Yagoua-Bongor. 500 Frs pour traverser le pont
Inauguré le 28 avril dernier , le pont sur le fleuve Logone, baptisé «Pont de l’amitié Tchad-Cameroun», est ouvert à la circulation, avec de contraintes pour les usagers.
Ce pont qui devait incarner le symbole d’union, de fluidité des échanges et d’intégration sous-régionale, semble ne pas répondre à ses objectifs selon les usagers. À peine ouvert, cet ouvrage majestueux est devenu le théâtre d’un racket quotidien, jetant une ombre sur ses promesses de fraternité.
Les policiers du Tchad et du Cameroun ont installés des deux côtés du pont une taxe obligatoire de 500FCFA pour les personnes, motocyclettes et 1000FCFA pour les véhicules et 2000FCFA pour les camions. D’un côté comme de l’autre de la frontière, les usagers se heurtent à des barrages informels où des hommes en uniforme exigent 500f ou plus pour permettre le passage, sans ticket, sans reçu. Une traversée que beaucoup qualifie de « parcours d’humiliation » sous la menace des forces de maintien de l’ordre du Tchad et du Cameroun. « Je traverse pour aller vendre mes petites marchandises, mais je dois obligatoirement payer 500FCFA aux policiers tchadiens, 500FCFA ou plus de l’autre côté du Cameroun. Il ne me reste plus rien à la fin de la journée», raconte Thérèse, une vendeuse de vivres habitant à Bongor au Tchad rencontré lors de la traversée du pont à Zébé. Selon cette quarantenaire, c’est le quotidien de toute personne désirant traverser le pont pour Bongor ou Yagoua. Parfois sous la menace et les injonctions des policiers et gendarmes. « Ce pont devait nous rapprocher, il nous écrase », souffle un transporteur camerounais. « On nous traite comme des criminels. Même les mots qu’ils utilisent sont violents » insiste la dame. Les conducteurs de mototaxi ne sont pas du reste. Ils subissent le même sort. À chaque traversée du pont les conducteurs doivent débourser la somme de 300FCFA auprès des policiers camerounais et Tchadien. Le passager doit aussi obligatoirement verser 500FCFA à la sortie comme à l’entrée du pont de l’amitié Tchad-Cameroun. Ce racket systématique sur un pont de Zébé se fait sous le regard complice des autorités administratives des deux pays.

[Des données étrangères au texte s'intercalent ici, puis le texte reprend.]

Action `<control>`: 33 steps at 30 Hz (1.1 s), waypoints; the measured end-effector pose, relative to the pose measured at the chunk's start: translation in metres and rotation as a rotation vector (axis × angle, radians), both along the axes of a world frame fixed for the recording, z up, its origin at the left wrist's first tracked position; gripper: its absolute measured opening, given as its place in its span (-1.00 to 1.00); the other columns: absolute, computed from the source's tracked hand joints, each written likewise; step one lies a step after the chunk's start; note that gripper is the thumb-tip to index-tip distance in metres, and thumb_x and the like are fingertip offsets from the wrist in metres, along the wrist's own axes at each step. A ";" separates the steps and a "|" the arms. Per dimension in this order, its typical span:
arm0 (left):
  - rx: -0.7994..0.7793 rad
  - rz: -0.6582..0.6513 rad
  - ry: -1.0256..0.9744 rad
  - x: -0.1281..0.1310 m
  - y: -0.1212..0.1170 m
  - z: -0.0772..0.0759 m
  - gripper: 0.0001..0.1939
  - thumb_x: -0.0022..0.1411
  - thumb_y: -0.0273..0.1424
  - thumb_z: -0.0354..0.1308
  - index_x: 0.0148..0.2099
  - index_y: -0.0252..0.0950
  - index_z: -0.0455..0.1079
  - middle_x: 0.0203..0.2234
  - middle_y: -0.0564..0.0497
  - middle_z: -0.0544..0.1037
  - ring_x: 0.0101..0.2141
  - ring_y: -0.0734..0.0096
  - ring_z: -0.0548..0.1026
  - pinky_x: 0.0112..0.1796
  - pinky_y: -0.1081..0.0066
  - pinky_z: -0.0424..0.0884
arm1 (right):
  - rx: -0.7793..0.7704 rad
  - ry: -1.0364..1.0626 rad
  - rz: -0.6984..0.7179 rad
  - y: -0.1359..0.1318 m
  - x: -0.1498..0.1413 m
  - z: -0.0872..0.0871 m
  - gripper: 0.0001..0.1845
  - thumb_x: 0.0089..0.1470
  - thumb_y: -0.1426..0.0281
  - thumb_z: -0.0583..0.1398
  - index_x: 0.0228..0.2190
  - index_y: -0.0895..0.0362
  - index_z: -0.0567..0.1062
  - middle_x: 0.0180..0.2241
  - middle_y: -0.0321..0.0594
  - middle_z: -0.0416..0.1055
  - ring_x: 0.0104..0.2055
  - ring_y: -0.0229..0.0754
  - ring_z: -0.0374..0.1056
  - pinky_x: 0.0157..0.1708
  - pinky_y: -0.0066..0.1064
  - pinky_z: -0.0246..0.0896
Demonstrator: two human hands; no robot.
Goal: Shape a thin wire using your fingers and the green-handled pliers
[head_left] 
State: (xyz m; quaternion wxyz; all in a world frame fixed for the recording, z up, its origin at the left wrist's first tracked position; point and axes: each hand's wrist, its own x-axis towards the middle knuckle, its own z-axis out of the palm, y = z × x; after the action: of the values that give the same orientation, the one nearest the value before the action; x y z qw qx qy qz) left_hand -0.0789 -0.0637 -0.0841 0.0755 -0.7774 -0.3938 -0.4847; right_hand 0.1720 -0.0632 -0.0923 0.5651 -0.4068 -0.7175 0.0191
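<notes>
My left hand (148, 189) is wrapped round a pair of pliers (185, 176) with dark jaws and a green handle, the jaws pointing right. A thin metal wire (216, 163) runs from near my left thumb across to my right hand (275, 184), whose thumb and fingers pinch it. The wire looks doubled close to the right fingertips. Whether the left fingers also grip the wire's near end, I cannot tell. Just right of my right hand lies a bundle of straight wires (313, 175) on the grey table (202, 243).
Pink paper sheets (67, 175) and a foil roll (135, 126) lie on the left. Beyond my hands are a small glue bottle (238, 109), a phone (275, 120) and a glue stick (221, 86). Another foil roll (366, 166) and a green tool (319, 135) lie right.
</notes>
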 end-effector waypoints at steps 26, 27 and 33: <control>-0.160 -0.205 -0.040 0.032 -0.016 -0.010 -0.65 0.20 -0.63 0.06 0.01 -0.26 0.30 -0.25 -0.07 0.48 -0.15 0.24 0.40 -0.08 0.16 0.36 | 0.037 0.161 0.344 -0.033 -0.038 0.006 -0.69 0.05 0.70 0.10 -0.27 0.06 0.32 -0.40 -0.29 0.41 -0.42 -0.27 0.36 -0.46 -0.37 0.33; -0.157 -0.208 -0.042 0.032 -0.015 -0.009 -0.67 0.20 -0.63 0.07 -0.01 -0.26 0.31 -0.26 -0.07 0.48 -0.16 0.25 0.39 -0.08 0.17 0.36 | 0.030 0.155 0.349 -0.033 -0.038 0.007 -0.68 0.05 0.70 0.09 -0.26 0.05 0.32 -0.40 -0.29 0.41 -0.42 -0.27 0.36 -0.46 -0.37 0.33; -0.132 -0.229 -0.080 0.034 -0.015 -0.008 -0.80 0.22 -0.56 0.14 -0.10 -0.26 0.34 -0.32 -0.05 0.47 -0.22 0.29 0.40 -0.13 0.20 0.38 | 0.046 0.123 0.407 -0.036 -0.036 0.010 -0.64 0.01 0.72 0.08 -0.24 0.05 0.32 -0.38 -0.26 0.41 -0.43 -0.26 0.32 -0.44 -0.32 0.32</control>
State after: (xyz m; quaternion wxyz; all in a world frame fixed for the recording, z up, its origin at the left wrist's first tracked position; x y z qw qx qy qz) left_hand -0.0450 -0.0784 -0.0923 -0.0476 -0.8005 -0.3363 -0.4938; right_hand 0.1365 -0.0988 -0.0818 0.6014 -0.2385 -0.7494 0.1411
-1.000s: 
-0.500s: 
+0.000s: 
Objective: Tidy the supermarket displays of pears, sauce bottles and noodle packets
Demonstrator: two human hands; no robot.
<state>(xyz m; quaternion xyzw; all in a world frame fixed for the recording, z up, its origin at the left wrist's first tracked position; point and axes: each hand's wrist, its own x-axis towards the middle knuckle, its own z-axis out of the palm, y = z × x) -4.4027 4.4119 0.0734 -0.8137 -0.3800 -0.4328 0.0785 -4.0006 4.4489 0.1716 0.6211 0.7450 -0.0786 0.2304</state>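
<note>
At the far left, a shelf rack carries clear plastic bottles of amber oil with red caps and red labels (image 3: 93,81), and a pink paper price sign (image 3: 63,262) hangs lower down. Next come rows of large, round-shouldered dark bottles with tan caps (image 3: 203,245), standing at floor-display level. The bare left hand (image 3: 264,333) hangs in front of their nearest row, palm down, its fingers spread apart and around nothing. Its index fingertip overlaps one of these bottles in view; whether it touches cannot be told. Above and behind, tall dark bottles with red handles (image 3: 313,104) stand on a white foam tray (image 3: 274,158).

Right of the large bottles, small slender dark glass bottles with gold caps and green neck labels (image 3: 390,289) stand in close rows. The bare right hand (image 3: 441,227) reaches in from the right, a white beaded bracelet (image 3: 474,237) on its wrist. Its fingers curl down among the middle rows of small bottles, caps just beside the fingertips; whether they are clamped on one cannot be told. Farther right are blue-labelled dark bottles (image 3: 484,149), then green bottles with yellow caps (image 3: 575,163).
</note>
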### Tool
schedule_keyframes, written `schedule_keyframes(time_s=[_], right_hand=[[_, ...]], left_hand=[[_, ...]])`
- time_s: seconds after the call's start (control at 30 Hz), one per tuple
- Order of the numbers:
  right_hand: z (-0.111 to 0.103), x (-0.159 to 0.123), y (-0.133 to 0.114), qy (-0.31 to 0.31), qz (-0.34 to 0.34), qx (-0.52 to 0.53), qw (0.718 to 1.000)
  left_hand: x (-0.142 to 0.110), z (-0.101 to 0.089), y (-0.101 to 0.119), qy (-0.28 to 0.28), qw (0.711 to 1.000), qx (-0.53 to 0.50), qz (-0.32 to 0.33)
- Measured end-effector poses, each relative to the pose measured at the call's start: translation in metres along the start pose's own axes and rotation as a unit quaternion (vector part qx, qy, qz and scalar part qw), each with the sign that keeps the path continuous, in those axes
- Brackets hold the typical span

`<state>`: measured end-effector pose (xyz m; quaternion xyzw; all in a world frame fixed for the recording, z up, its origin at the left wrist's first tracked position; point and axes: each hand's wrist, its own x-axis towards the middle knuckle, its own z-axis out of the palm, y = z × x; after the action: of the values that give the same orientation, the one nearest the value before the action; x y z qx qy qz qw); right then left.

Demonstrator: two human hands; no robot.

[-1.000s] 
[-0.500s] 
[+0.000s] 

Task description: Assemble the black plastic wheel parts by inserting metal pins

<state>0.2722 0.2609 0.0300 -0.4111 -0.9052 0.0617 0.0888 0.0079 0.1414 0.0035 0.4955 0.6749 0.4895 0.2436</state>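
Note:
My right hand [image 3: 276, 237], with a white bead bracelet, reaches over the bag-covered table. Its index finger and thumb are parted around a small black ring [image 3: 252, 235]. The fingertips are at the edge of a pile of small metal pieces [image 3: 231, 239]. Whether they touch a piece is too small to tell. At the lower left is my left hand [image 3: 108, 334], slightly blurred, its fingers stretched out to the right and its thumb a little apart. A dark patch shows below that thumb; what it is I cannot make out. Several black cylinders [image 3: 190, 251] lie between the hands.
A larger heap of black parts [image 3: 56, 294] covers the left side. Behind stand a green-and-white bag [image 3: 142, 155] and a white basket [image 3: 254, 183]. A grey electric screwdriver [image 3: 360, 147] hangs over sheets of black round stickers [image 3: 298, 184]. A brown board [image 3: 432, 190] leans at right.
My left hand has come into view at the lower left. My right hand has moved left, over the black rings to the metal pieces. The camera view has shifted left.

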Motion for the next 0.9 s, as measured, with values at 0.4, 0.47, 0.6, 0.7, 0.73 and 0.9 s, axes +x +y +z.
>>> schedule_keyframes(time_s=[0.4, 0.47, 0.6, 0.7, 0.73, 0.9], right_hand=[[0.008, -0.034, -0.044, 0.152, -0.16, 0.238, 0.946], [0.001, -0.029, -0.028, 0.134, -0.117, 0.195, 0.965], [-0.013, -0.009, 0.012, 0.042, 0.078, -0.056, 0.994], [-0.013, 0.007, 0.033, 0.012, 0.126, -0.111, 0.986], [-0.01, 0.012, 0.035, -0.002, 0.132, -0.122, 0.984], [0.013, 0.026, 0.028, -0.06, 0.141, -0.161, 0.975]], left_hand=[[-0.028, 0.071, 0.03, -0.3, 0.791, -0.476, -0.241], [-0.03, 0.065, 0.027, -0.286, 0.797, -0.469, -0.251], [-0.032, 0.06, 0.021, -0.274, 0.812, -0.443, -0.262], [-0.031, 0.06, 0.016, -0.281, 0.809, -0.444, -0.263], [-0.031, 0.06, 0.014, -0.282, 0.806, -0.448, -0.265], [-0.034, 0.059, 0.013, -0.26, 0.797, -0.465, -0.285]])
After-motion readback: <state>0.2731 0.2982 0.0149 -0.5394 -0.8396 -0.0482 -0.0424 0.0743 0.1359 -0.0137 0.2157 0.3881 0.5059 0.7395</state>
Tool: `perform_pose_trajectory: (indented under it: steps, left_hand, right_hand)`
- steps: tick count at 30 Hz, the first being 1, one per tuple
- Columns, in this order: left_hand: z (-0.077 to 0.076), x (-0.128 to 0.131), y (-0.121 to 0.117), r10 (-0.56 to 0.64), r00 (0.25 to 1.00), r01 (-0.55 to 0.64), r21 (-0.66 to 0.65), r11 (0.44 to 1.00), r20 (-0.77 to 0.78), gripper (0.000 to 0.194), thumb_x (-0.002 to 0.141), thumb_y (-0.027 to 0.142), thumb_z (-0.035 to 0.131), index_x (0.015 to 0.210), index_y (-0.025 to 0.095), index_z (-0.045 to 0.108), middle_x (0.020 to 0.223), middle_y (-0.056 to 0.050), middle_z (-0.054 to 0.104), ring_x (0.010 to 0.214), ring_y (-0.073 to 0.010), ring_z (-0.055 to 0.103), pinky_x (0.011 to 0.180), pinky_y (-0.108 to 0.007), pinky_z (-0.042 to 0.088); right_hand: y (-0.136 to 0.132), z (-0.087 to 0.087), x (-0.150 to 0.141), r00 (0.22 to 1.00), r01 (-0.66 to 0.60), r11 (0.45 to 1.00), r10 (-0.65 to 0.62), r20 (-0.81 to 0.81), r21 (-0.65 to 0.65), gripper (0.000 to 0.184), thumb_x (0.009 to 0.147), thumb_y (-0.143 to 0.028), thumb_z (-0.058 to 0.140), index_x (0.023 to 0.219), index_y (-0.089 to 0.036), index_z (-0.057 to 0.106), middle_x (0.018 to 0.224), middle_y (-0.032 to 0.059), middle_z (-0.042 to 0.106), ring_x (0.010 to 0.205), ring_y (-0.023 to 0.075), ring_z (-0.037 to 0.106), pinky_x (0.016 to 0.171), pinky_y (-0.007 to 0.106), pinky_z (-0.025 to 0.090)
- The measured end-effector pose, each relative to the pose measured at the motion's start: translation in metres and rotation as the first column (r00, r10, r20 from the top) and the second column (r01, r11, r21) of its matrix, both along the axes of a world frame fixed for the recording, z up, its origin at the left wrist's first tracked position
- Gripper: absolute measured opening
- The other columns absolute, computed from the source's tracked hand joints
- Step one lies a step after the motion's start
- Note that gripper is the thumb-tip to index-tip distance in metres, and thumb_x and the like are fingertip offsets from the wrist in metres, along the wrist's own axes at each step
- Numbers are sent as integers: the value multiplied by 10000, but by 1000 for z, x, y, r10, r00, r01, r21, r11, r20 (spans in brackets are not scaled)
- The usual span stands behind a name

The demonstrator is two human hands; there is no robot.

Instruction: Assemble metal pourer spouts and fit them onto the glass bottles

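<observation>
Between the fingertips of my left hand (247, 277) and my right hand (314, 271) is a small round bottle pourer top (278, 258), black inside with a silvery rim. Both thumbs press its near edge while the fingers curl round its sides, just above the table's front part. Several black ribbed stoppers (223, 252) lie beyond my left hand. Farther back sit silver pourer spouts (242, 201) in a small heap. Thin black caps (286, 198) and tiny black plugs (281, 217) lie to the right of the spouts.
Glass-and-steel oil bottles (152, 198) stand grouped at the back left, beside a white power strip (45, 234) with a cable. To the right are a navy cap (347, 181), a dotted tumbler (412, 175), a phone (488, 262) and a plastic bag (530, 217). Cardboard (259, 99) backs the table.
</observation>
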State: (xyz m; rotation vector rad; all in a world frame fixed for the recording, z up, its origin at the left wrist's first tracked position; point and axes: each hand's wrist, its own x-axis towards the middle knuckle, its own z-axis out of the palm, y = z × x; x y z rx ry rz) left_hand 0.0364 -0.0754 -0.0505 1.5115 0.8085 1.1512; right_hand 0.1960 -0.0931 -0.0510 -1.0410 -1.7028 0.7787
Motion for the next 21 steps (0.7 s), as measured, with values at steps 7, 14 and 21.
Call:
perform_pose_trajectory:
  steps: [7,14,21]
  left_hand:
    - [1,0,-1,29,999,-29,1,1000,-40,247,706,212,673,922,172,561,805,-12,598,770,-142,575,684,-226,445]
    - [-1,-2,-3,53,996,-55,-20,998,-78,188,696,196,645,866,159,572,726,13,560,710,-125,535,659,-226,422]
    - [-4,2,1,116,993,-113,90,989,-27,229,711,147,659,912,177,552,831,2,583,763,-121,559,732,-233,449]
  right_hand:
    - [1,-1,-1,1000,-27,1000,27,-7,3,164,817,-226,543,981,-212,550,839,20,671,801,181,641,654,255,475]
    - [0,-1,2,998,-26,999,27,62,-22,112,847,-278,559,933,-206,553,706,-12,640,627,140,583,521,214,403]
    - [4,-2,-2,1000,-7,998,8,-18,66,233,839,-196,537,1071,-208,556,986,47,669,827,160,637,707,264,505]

Situation qui met en danger la vie des personnes et des biens qui préfèrent la traversée par pirogue pour échapper à l’arnaque et l’humiliation des forces de maintien de l’ordre du Tchad et du Cameroun censées faciliter le déplacement des personnes et des biens entre les deux pays.
Pourtant, l’ambiance de la traversée du pont n’a pas encore atteint son pic. Selon les forces de maintien de l’ordre environ 800 personnes traversent chaque jour le pont pour Yagoua au Cameroun ou Bongor au Tchad. L’affluence de la traversée du pont sur le fleuve Logone à Zébé reste encore timide, mais l’extorsion des personnes a pris une autre tournure. « Je pense que le préfet de Yagoua, la Conac et les autres institutions qui luttent contre la corruption et l’arnaque des populations doivent venir s’intéresser à ce qui se passe ici, à Zébé sur le pont » confie Jean Paul Mersia, un défenseur des droits de l’Homme.
En attendant, le pont de l’amitié continue de porter ce nom, bien qu’il ressemble chaque jour un peu plus à un champ de friction. Et les citoyens, eux, continuent de payer, parfois jusqu’à la dignité, le prix d’une intégration encore largement théorique.